Mi piacciono le storie, costruite in modo forte e asciutto in un arco. La serie è ideata da Ronald D. Moore, Remi Aubuchon, David Eick, ma si coglie anche l’influenza di Jane Espenson (soprattutto in come si sviluppano i personaggi che diventano a poco a poco padroni di se stessi - penso a Tamara), e si vede che lei è una “alunna” di Whedon. È Galactica con una spruzzata di Max Headroom e de I Soprano. Galactica è post-apocalittico, Caprica è una civiltà nel suo picco massimo che pianta semi per il suo futuro distopico. Funziona bene come space opera, con elementi di fantascienza mischiati con relazioni familiari (fra genitori e figli in particolare), intrighi e commento sociale e politico (esplicitamente l’11 settembre e il terrorismo, ma anche il ruolo della tecnologia, il successo, la comunicazione, le relazioni di potere, la religione, l’educazione dei giovani).

Il look anni ’40-’50-’60 (che amo), intrecciato agli elementi futuristici (come oggetti del futuro, non elementi del movimento del Futurismo, chiaramente) è piuttosto appropriato nel senso sia che pur essendo ambientato nel futuro dà la sensazione di passato rispetto ad un futuro ulteriore che è quello di Galactica appunto, sia perché la serie evoca temi che sono distintivi dell’America di quegli anni: un certo senso di reale o immaginata innocenza, il vago rendere romantico del gangster, le tensioni razziali e culturali e i movimenti per i diritti civili… e allo stesso tempo dà per scontati e come non-conflittuali altre realtà sociali, come le relazioni gay o i matrimoni plurimi.

Come tutta la miglior fantascienza riesce al meglio come allegoria e metafora. Il tema principale è quello dell’identità: uomo vs. macchina, virtuale vs, reale, di Tuaron vs. di Caprica… che cos’è che ci rende umani e come definiamo l’essere umano?
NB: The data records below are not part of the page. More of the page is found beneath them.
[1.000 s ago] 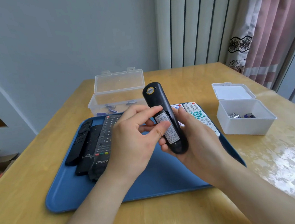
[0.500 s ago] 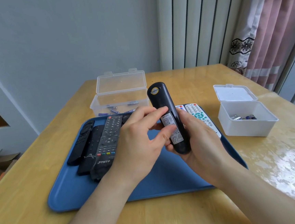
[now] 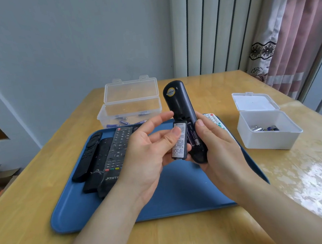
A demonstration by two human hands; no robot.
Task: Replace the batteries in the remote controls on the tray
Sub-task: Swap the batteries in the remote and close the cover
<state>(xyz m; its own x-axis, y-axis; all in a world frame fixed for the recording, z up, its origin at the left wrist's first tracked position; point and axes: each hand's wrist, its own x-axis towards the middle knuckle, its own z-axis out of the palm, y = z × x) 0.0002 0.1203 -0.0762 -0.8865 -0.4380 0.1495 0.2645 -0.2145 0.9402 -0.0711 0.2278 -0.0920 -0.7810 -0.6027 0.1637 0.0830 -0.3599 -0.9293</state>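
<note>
The right hand (image 3: 218,146) grasps a black, rounded plastic remote control (image 3: 180,102) above the middle of the blue plastic tray (image 3: 182,194), back side to the camera and tilted upright. The left hand (image 3: 149,154) pinches the remote's black battery cover with a white printed label (image 3: 179,145) between thumb and fingers; the cover is off the compartment and just beside it. Purple batteries (image 3: 191,136) sit exposed in the open compartment. Three black remotes (image 3: 108,157) lie side by side on the tray's left part. A white remote with coloured buttons (image 3: 215,121) lies at the tray's far right corner, partly hidden by the right hand. Behind the tray stands a clear plastic box (image 3: 131,107), lid up, holding purple batteries. To the tray's right stands a white plastic box (image 3: 268,132), lid open, with several batteries inside. The tray rests on a light wooden table (image 3: 185,236).
</note>
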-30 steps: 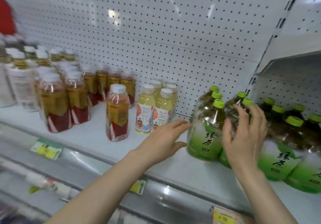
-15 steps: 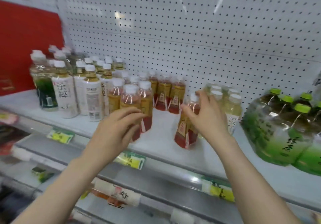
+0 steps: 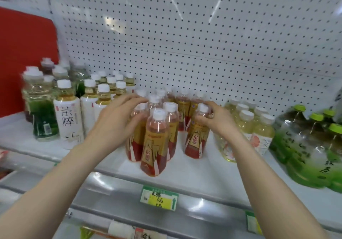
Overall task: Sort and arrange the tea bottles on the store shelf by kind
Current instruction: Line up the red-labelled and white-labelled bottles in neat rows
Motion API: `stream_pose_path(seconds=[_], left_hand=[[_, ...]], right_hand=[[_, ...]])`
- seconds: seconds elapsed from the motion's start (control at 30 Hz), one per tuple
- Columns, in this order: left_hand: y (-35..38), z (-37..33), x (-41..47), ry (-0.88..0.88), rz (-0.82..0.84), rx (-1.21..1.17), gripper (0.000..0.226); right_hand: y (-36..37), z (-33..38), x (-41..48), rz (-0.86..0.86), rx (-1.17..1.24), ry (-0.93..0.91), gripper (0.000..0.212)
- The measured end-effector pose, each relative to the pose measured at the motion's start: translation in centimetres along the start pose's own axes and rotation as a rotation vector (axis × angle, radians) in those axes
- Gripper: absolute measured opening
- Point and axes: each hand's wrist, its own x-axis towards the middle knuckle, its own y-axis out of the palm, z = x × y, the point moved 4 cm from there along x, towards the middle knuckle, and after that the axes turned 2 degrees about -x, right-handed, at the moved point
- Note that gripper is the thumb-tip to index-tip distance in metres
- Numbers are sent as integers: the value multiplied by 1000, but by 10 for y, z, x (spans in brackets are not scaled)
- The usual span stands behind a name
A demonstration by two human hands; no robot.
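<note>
Left hand [image 3: 113, 123] half-hides the red-label bottle [image 3: 134, 150] it grasps; right hand [image 3: 217, 119] grips the lone bottle [image 3: 196, 140] by its neck.

One wide-angle view from the person's head faces forward and down at the shelf [image 3: 194, 172] from close by. Pegboard [image 3: 203, 35] fills 12 o'clock, the price rail [image 3: 129, 198] crosses toward 6 o'clock, and red-label tea bottles [image 3: 156, 142] stand at centre.

white pegboard [image 3: 203, 35], red panel [image 3: 24, 53], price tag [image 3: 159, 198]
</note>
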Motion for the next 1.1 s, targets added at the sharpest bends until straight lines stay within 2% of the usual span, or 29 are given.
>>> stream_pose_path(seconds=[0.23, 0.3, 0.4, 0.47, 0.57, 0.6, 0.67, 0.73, 0.87, 0.97, 1.1], left_hand=[[25, 31, 26, 10, 33, 0, 40], [31, 34, 26, 43, 40, -12, 47], [37, 37, 23, 50, 18, -41, 42], [40, 40, 22, 41, 1, -38, 40], [41, 42, 24, 43, -7, -72, 37], [40, 42, 26, 36, -4, -98, 35], [41, 40, 28, 39, 14, -144, 34], [44, 37, 30, 44, 51, -167, 34], [46, 40, 31, 40, 56, -230, 36], [50, 43, 30, 40, 39, -259, 35], [54, 44, 29, 29, 21, -306, 33]], right_hand=[[59, 18, 90, 89, 20, -66, 72], [69, 21, 104, 115, 3, -103, 73], [79, 17, 108, 113, -30, -122, 74], [77, 17, 98, 59, -33, -132, 74], [56, 34, 66, -167, 73, -215, 55], [51, 44, 53, -156, 124, -242, 51], [55, 59, 30, 47, 152, -273, 53], [62, 61, 14, 191, 119, -225, 46], [35, 38, 10, 54, -23, -102, 37], [20, 14, 16, -14, -40, 7, 44], [18, -1, 51, -73, -150, 48, 52]])
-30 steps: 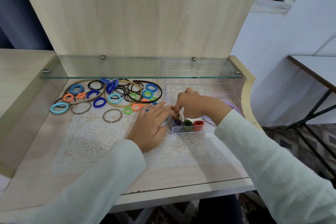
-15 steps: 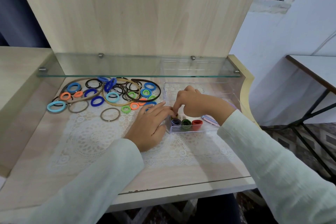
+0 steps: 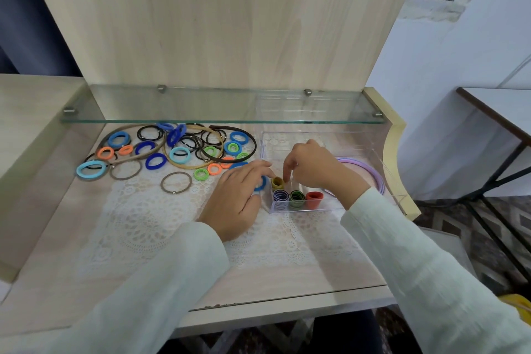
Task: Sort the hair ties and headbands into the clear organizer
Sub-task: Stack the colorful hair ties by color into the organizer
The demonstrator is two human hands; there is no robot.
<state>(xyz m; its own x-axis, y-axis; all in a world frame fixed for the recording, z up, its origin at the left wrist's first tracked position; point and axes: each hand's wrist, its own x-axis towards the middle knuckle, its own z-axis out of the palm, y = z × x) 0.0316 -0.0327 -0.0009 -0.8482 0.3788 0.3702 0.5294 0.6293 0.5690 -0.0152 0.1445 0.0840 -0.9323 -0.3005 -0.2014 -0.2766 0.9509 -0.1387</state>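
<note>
The hands have drawn a little apart since the earlier frames, and the olive tie (image 3: 277,182) now shows plainly in the gap between them. It stands on edge at the front-left corner of the organizer (image 3: 330,138), just behind the purple roll (image 3: 281,196).

The right hand (image 3: 313,167) is curled, and its index fingertip (image 3: 286,178) points down just right of the olive tie, nearer to it than the left hand. The thumb is hidden, so a pinch cannot be told.

The left hand (image 3: 238,201) lies with its fingers nearly straight over a blue tie (image 3: 262,184). Whether it grips the tie or only covers it cannot be told.

The unsorted pile (image 3: 172,149) lies to the rear left, on the left hand's side. The organizer's clear walls are hard to trace, so the olive tie's compartment is uncertain. The right wrist cuts off the headband (image 3: 376,178).
</note>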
Il corpo, la mente, l’anima, originali e copie, tradizioni e rituali… tutti argomenti filosofici.

Mi piace molto anche il fatto che a poco a poco emerge una mitologia ben sviluppata. Il programma è godibile di suo, ma in più, considerato che sappiamo che cosa viene dopo, nel futuro che è quello che accade in Battlestar Galactica, riusciamo ad aggiungere agli eventi un’altra dimensione e vediamo come specifiche azioni porteranno a determinate conseguenze (la distruzione delle 12 colonie, la ribellione dei cyloni, Adamo) che a questo punto non sono ancora prevedibili.

Occasionalmente la scrittura è piuttosto ingenua, per non dire cattiva, e la cinematografia è povera – o almeno potrebbe essere meglio – non nel complesso vengo molto intrattenuta e genuinamente stimolata a riflettere su questi temi. E la parte geek di me ama molto anche i gadget che i personaggi hanno. Sono così pronta ad averli anch’io!